Al cabo de un rato, el padre de Xie dijo: "Tengo hambre, Xiaoshu".

Ye Wangshu: "Piérdete, no voy a cocinarte fideos."

Justo cuando Ling Shuangjiang estaba a punto de irse a dormir, escuchó de repente un suave golpe en la puerta.

En ese momento, nadie más que Xie Wang podría estar llamando a la puerta.
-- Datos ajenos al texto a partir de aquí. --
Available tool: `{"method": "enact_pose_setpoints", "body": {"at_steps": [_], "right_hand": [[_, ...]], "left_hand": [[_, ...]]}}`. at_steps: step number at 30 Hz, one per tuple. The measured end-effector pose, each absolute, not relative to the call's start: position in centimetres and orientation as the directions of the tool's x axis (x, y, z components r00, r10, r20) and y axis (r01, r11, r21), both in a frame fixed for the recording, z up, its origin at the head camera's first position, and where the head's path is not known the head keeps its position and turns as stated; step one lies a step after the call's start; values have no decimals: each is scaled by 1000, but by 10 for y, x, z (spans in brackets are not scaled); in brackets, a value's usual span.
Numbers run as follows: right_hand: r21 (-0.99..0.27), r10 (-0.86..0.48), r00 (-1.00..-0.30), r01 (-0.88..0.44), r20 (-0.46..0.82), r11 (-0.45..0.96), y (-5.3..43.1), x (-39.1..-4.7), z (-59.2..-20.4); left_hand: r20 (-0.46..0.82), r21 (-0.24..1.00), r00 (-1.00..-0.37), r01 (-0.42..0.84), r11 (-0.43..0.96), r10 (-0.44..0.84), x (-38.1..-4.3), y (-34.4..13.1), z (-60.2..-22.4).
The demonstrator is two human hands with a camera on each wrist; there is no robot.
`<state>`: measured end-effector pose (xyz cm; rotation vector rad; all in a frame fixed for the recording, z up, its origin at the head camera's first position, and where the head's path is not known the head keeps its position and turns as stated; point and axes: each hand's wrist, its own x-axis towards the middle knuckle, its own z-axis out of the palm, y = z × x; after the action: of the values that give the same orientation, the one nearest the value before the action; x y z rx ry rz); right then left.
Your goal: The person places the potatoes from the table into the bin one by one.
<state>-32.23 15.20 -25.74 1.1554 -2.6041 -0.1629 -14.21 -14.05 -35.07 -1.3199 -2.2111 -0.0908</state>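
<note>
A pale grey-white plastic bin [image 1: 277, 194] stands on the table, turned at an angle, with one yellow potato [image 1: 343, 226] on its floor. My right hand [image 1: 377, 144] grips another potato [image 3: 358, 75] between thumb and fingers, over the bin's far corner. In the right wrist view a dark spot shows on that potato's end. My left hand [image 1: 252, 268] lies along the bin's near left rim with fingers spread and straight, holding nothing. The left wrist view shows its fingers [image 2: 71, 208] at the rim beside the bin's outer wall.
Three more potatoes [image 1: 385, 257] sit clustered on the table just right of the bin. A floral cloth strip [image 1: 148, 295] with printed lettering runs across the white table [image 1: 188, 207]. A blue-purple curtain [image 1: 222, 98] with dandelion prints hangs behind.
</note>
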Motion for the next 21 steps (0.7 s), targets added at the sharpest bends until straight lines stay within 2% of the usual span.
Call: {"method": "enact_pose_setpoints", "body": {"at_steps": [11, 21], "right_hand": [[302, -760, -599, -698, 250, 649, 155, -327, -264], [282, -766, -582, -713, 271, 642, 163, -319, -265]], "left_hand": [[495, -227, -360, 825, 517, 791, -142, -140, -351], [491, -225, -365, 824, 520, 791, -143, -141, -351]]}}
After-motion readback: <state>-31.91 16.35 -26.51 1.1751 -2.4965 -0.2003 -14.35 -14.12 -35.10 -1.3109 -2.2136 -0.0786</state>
Abrió la puerta: "¿Qué ocurre?"

Ling Shuangjiang, recién duchado, tenía el cabello medio seco y medio mojado. Debido a las exigencias de la trama, su flequillo había crecido un poco y estaba recogido detrás de él, dejando al descubierto su frente amplia y lisa, así como sus hermosas cejas y ojos.

El cuello de la bata grande estaba ligeramente abierto.

Su clavícula, clara y esbelta, era apenas visible, con un pequeño lunar negro a su lado.

Esa sola mirada hizo que a Xie Wang se le secara la boca.

"Mmm... déjame comprobar si tu ventana está cerrada."

Ling Shuangjiang se dio la vuelta y le sonrió: "Está cerrado".

"Está cerrado."

¿Están todos los enchufes apagados? Por favor, tengan cuidado con la electricidad.

Ling Shuangjiang: "No te preocupes, está todo roto."

¿La manta es demasiado fina? ¿Necesitas que te busque una más gruesa?